My son said that on a soccer field one Sunday afternoon, a few feet from where I was standing.

The coach had pulled him aside mid-scrimmage. Good coach. Meant every word. "I've watched you play for the last ten minutes. You're doing great. I think you should go play with the older kids, it'll be good for you."

My son didn't move. He just looked up and said...

"But, they'll crush me."

Something in my chest dropped. Hearing my son say that… “Crushed me!”

So, I walked over, and slowly talked him into going. He reluctantly joined the older group. And you know what? He held his own. Bigger, faster kids on the field, and he kept up fine.

The only thing holding him back was what he believed about himself.

And I wasn't going to wait to do something about it.

The thing I'd hadn’t been doing.

For months before that Sunday, bedtime had been chaos. My son fighting sleep every night, wide awake at 10 pm, in our room by 2 am. My wife and I were running on empty.

I'd done everything a dad is supposed to do. Lectures. Routines. Consequences. Nothing stuck. So I did what a lot of tired dads do. I backed off. "Bedtime is her thing." I told myself it was teamwork. It wasn't. It was checking out.

Hearing "they'll crush me" on that field did something I couldn't undo.

I saw what was actually happening.

My son was being shaped every day by someone. When I wasn't the one doing the shaping, the shaping happened anyway. Teachers. Shows. Other kids. The inside of his own head at two in the morning.

I wasn't absent from his life. I was absent from the one window of the day when who he believed himself to be was getting written.

The night Ember was born

That same evening, I did something I'd never done.

I decided that daddy would be present at bedtime.

So, earlier before bedtime, I told him “I have an amazing story I want to tell you and I know you’re going to love it. Dad is going to put you to bed tonight and I’m going to tell you the story.”

He was pumped…

So, after the normal bedtime routine, we both say in bed and…

I had him close his eyes. I had him breathe with me. Three slow ones. Just to bring him down from the day.

Then I told him a story I'd made up earlier that afternoon after soccer.

There was a little dragon named Ember. Ember wanted to be just like his dad who was the biggest, strongest dragon in the dragon village. He was the dragon chief.

Ember was once of the smallest dragons in the village and his flame was small. The other dragons had flames that lit up the sky. Ember's flickered. When the wind blew, Ember's went out.

One cold night, the village was freezing. The big dragons fired at the kindling with flames so wild the wind kept blowing them out. Nothing caught.

Ember stepped forward. Small, steady, careful. His little flame touched the kindling and held.

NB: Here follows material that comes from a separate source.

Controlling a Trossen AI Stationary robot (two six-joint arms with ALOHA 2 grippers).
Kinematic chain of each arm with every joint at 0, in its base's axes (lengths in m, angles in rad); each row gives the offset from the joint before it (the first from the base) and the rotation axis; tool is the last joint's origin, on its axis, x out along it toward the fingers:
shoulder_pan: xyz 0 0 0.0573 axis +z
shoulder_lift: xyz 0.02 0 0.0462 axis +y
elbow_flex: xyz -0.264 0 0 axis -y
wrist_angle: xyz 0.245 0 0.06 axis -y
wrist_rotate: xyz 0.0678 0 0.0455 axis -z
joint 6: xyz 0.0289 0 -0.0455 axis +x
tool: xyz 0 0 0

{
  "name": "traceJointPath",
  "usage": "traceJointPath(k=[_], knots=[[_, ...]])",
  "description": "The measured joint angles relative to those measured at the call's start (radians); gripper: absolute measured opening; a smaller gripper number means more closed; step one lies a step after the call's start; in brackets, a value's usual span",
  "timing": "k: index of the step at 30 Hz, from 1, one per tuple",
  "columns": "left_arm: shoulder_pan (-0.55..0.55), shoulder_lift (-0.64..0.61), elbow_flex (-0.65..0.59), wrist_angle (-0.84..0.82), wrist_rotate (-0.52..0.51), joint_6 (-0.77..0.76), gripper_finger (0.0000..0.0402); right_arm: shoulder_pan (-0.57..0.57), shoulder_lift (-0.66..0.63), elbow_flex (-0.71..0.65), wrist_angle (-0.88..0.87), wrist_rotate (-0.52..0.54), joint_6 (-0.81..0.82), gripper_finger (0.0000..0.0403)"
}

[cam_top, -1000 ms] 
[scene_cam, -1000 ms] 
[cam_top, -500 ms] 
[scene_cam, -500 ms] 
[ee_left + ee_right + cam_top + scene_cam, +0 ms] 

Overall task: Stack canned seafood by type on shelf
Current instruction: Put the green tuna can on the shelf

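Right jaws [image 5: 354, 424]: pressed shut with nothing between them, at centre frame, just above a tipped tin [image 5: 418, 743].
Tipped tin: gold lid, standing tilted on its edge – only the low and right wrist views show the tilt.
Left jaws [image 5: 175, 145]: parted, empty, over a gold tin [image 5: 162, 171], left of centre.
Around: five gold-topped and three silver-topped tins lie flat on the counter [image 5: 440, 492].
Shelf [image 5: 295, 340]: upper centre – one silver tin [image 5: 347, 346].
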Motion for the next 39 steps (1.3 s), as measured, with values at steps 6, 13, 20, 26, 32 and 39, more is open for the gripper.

The village stayed warm that night.

Ember's flame wasn't too small. It was exactly what was needed.

I finished and looked at my son.

"Another one."

I didn't have another one. I made one up on the spot. He listened, eyes closed.

"Another one."

Three stories... 10-15 minutes… Somewhere in the middle of the third one, he was out.

For us, that was a miracle.

The next day… I heard the words I never expected.

"I want Daddy to put me to bed."

Bedtime was no longer just Mommy time.

Then a few days later, something tough happened and he said, "Dad, that's just like Ember."

He wasn't hearing the stories. He was living inside them.

The part I wasn't expecting

To tell my son a story about courage, I had to think about courage. To tell him a story about patience, I had to think about patience.

Every night, I was putting words to the kind of man I wanted him to grow into.

But… was I living any of it myself?

Not always. I was telling him stories about courage while staying stuck in things I was scared to change. Stories about persistence while cutting corners. Stories about steady leadership while losing my patience over stuff that didn't matter.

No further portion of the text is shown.